Траут не говорит «вызвал». В этом нет надобности. Правда известна обоим.
Чарли кое-как изображает кивок в знак согласия.
– Ситуация
необычная, мистер Купер. Необычная. Не могу припомнить, когда я в последний раз вынужден был пригласить ученика на подобный тет-а-тет.– Да, сэр.
– Но с другой стороны, что еще можно сделать? Вы ведь его ближайший друг.
Чарли озадачен:
– Чей?
– Аргайла. – Теперь Траут смотрит на него с подозрением. – Я что-то перепутал?
Чтобы перестроиться, Чарли требуется не меньше трех вдохов.
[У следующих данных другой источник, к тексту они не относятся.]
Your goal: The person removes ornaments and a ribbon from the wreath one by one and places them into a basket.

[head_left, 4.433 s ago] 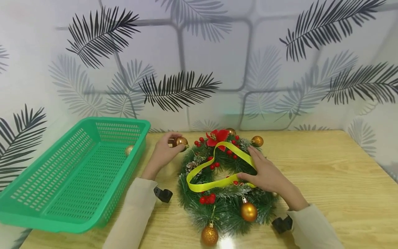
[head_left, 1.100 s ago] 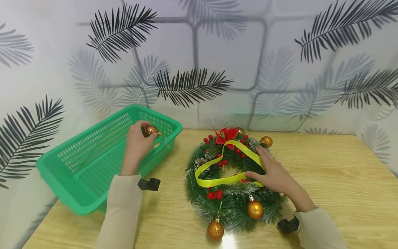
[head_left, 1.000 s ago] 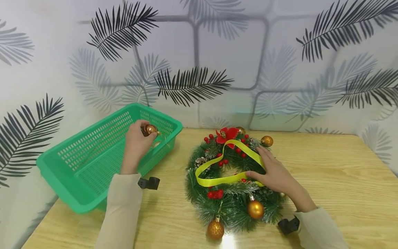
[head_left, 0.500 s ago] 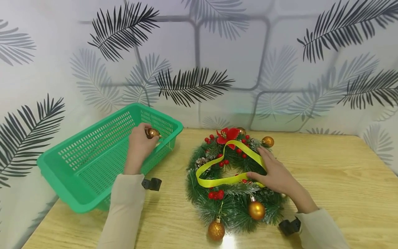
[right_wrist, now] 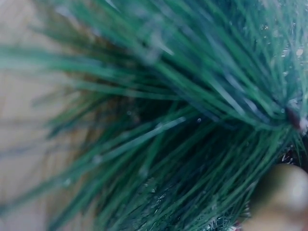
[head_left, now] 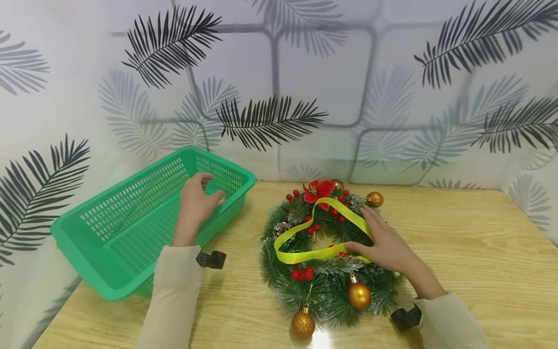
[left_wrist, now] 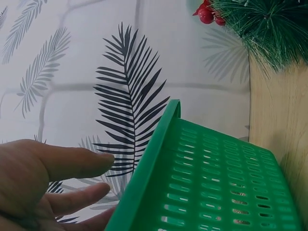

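Head view: a green plastic basket [head_left: 144, 237], then over its far end the left hand [head_left: 196, 198], thumb and fingers parted round nothing; the copper bauble just pinched there has gone, presumably let drop into the basket, so its transfer looks done; next the Christmas wreath [head_left: 323, 287] on the table [head_left: 457, 232], yellow ribbon [head_left: 314, 255] looped over it, the right hand [head_left: 382, 244] resting spread on its right side, apparently gripping nothing

Green rectangular slotted plastic basket [head_left: 135, 237], dark-green bristly artificial wreath [head_left: 283, 296] (some tips frosted white), bright yellow flat ribbon [head_left: 301, 256], red-petalled flower [head_left: 318, 192], round red berries [head_left: 302, 274], orange-gold ball ornaments [head_left: 359, 295], yellowish wood-grain table [head_left: 479, 252], pale grey wall [head_left: 322, 72] with black fronds
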`<state>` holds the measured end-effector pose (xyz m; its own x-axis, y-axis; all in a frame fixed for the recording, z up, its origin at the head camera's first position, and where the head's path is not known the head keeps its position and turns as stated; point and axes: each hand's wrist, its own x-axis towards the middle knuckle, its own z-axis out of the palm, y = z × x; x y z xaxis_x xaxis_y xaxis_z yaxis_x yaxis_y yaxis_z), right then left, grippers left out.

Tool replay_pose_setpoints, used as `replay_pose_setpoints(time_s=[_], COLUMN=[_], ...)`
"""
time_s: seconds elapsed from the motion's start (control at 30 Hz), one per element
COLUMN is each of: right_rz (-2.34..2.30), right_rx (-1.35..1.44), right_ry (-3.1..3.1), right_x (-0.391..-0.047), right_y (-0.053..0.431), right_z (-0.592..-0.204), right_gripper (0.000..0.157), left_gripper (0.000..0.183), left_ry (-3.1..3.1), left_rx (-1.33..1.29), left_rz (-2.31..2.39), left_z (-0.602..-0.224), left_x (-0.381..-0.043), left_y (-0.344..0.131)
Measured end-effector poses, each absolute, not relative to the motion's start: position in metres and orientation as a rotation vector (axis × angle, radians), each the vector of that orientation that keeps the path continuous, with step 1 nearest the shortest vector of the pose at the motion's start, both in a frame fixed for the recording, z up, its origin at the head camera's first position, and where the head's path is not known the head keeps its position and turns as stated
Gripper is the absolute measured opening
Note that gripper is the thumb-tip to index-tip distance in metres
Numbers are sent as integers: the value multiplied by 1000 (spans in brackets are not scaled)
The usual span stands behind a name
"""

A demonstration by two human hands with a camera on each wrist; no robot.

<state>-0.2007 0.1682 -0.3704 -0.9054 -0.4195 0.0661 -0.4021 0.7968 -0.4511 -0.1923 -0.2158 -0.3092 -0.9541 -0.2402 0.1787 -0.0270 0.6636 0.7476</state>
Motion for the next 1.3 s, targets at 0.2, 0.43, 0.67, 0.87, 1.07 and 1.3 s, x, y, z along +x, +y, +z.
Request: replay_pose_setpoints(time_s=[0.2,0.43,0.67,0.87,1.07,1.3], right_rz=[-732,-709,-681,-670,-609,-595], right_rx=[-674,-683,-695,-580,-331,-162], right_ry=[2943,2963,3050,3139,3167,3042], right_x=[-200,-199,-194,-178,-160,-161], right_y=[168,168,162,150,137,130], right_z=[-369,-374,-367,-350,-343,-353], right_gripper=[97,95,87,85,99,109], left_gripper=[47,46,44,44,39,41], left_ry=[-2597,-2566,-2581,-2569,-2587,-2641], left_rx=[179,59,-71,-160,-326,-484], left_rz=[-1213,-1283,-1309,-1346,-1343,-1327], left_z=[-310,-317,-323,-325,-332,-344], left_x=[-195,-198,-203,-208,-210,-210], left_y=[-214,-205,-191,-178,-161,-145])
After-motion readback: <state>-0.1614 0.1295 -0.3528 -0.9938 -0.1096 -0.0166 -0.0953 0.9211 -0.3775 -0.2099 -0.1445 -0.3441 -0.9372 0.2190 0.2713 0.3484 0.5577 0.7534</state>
Он старается не поддаваться чувству огромного облегчения, но все же оно накатывает. Его тело соскальзывает с края в глубину кресла.
– Нет, сэр. То есть да. Я его лучший друг. – Приходит новая тревога, совсем иного рода. – С ним что-то не так?
– Вы и сами это знаете, но, вероятно, не осознаете проблему до конца. Возможно, ему стыдно говорить о ней. – Траут облизывает губы. Облизывает толстые губы толстым языком. На мягкой розовой коже блестит слюна. – Мы беспокоимся об Аргайле. Видите ли, в нем кое-что… растет.
– Он болен? – Чарли кажется, что он говорит нормальным, ровным голосом. Но желудок стянут узлом. Нет, не желудок, а все внутренности, от кишок до диафрагмы. Узел тугой. Нужно несколько часов, чтобы его развязать.
– Болен? Можно сказать и так. В нем растет тьма. Порок. Нет, даже больше, чем порок. Зло. Да, боюсь, без этого слова не обойтись. Зло. Как если бы ваш друг держал при себе бомбу. Когда она взорвется, тогда… – Траут взбалтывает портвейн в своем бокале. – Понимаете, доктор Ренфрю обнаружил доказательство. В саже Аргайла. Научное.
Слову приданы определенный вес, определенная интонация. Не раздражение, а что-то вроде… настороженности?
– И это нельзя остановить?
– Мы не должны терять надежды. Мистер Суинберн рекомендует молитвы. Известно, что они помогают. Например…
Но Чарли больше не слушает. Он думает. Вспоминает, какие вопросы задавал Томас в экипаже на обратном пути из Оксфорда, как пытался разобраться в терминах. «Дым – это симптом», – сказал ему Ренфрю.
Что же тогда зло?
Траут наблюдает за Чарли, причем его язык не успокаивается ни на мгновение. Можно догадаться по движениям губ, как он двигается туда-сюда, ощупывает то зубы, то десны, то кожу за щекой. Это отвлекает Чарли.
– Если это болезнь… – произносит наконец Чарли, облекая мысли в слова. – Если зло – это болезнь, его можно излечить.
Траут кладет ладони на колени.
– Доктор Ренфрю так и думает.
– А вы – нет?
– Можем ли мы излечить туберкулез? А рак? А обычную простуду?
– Когда-нибудь сумеем.
Траут вздыхает:
– Когда-нибудь. Вероятно. Но стоит только выйти в мир и шепнуть об этом… О том, что есть лекарство. И мир запылает в огне.
Оба погружаются в молчание, каждый допивает свой бокал. Жар от камина так силен, что он проникает в члены, наполняет их, вытесняет из них силу. Так и сидят они бок о бок – толстяк и подросток.
Чарли сопротивляется истоме, выпрямляется, возвращается на край кресла, словно собираясь встать и уйти.
– Директор, – говорит он совершенно по-взрослому, как ему кажется, – сэр. Зачем вы позвали меня?
– Ах да. – Траут лезет в карман пиджака, извлекает несколько листков бумаги. – Ваш друг Аргайл получил приглашение. От своего дяди из Ноттингемшира. Дядя просит навестить его вместе с семьей на Рождество. Даже не просит, а требует.